Mas isso não é nada perante o universo que conhecemos. Imagine a dificuldade do homem de lidar com as galáxias, que - agora fora dessa escala doida que inventamos -  têm, no mínimo, 30 quadrilhões de quilômetros num universo, cujo tamanho conhecido é de uns 45 bilhões de trilhões de quilômetros (ou algo parecido). Ou seja, de nada adiantaria que vírus, bactérias ou pulgas tivessem consciência, raciocínio ou tecnologia, pois seriam tão impotentes com relação ao universo quanto nós mesmos, humanos, somos. Também desconheceriam o ilimitado.

Cada ser vivo está eternamente encerrado dentro da escala em que existe, dentro das suas ignorâncias, das quais não conseguiria sair a não ser por meio de mecanismos de imaginação, como a poderosa ferramenta da negação a que nos referimos acima. Negar, imaginando um oposto tão tangível quanto as coisas que percebemos, é apenas uma loucura simplista.

Portanto, esses polos, arquitetados por meio de uma ficção, formam uma simplificação tosca da complexidade que envolve o que é difícil de ser observado, dadas as nossas limitações. Não geram conhecimento, contudo. Caso contrário, já nasceríamos bem sabidinhos, pois, como já disse, a polarização entre a coisa e sua negação é atávica, genética, evolutiva, característica da espécie, muito possivelmente uma mutação, um defeitinho nosso que chamamos imodestamente de raciocínio magnífico.

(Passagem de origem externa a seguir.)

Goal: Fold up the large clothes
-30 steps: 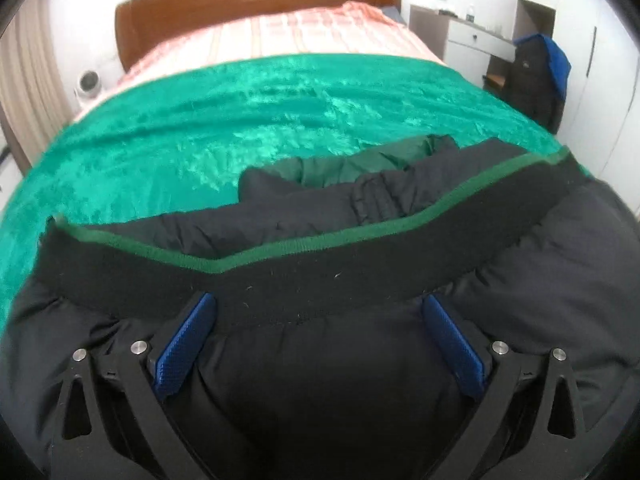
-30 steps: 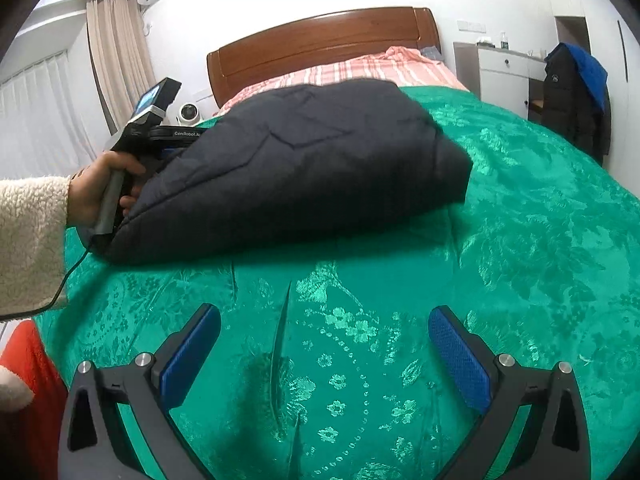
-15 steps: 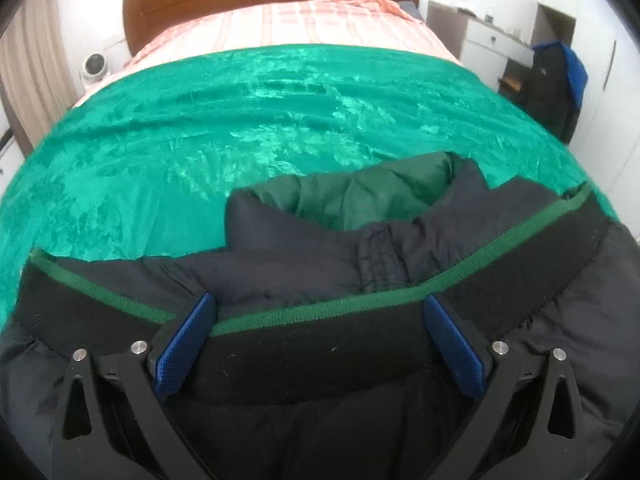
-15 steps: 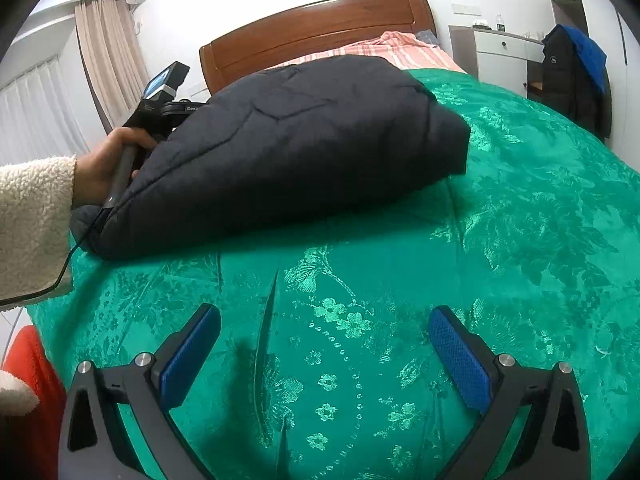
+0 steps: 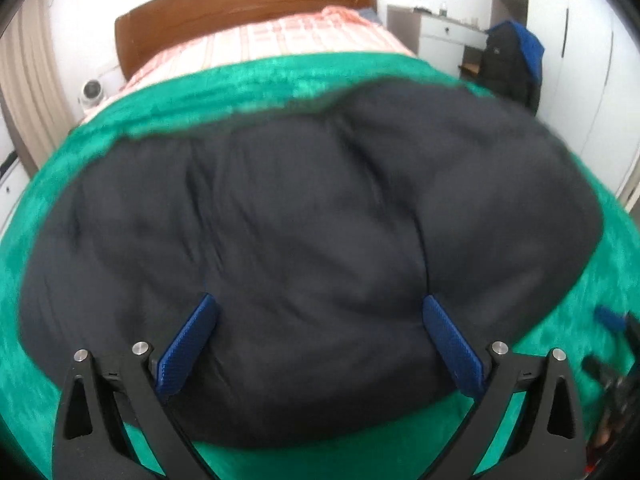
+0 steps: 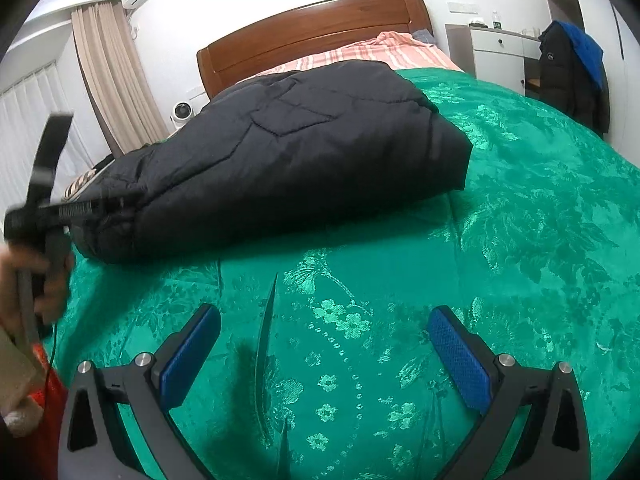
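Softly quilted black jacket (image 6: 288, 156) mounded.

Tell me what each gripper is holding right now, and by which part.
Nothing. Left gripper open over the folded black jacket; right gripper open above the green bedspread.

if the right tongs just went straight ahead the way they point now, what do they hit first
Probably the green bedspread: the open right tongs hang over bare cover and tilt down toward it. The folded dark jacket lies farther ahead and to the left, though depth is uncertain.
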The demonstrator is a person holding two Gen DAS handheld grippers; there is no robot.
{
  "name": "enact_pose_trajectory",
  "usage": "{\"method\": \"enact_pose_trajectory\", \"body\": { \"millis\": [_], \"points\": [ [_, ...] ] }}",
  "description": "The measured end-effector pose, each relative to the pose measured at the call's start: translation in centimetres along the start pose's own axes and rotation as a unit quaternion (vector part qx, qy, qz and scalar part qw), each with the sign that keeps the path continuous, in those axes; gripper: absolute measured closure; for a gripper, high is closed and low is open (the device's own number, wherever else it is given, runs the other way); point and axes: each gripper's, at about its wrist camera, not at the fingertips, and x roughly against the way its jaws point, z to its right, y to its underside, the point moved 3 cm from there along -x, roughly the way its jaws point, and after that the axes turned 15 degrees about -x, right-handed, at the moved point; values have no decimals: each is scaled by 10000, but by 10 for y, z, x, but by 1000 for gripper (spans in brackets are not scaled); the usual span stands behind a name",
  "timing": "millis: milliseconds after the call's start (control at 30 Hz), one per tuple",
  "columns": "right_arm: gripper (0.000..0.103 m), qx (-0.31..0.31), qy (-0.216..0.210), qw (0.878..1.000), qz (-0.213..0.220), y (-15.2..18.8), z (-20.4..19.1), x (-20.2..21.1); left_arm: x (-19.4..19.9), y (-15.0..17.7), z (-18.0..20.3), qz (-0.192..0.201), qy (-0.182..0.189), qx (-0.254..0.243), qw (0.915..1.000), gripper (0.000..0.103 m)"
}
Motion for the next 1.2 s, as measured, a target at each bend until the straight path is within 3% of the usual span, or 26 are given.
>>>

Estamos de novo perante a chupeta. Hoje vivemos em plena era do conhecimento, uma espécie de déjà-vu do Renascimento quinhentista: a internet é a imprensa do século XX. Sonhamos que um dia seremos oniscientes. Queríamos isso faz muito tempo... parece-me que desde o Éden com sua frutinha (que dizem as más línguas, era uma maçã Fuji). Mas será que quando tudo estiver finalmente ao alcance de nossas mãos, não nos emocionaremos mais por conquista alguma? Uma mãe telepata daria a chupeta na hora certa, a câmera fotográfica do pai, a boneca da irmã para o bebezinho destruir. O bebê ficaria contente. Para que precisaria aprender a falar? Todavia falaria, pois o gene tagarela já estava prestes a ser acionado, por pura inércia. Mas falaria o quê? Certamente nada de interessante a não ser para si mesmo.

Quem é consciente do apocalíptico mundo que nos espera, caracterizado recentemente, de forma magnífica, pelo filme Her, do genial Spike Jonze, por vezes consegue boicotar o tentador atalho asfaltado até o Paraíso, forçando-se a trilhar, por livre e espontânea vontade, um caminho pedregoso, bem mais longo. Isso não nos cura da insatisfação,  mas, talvez, sei lá, seja uma proposta de vida e uma solução.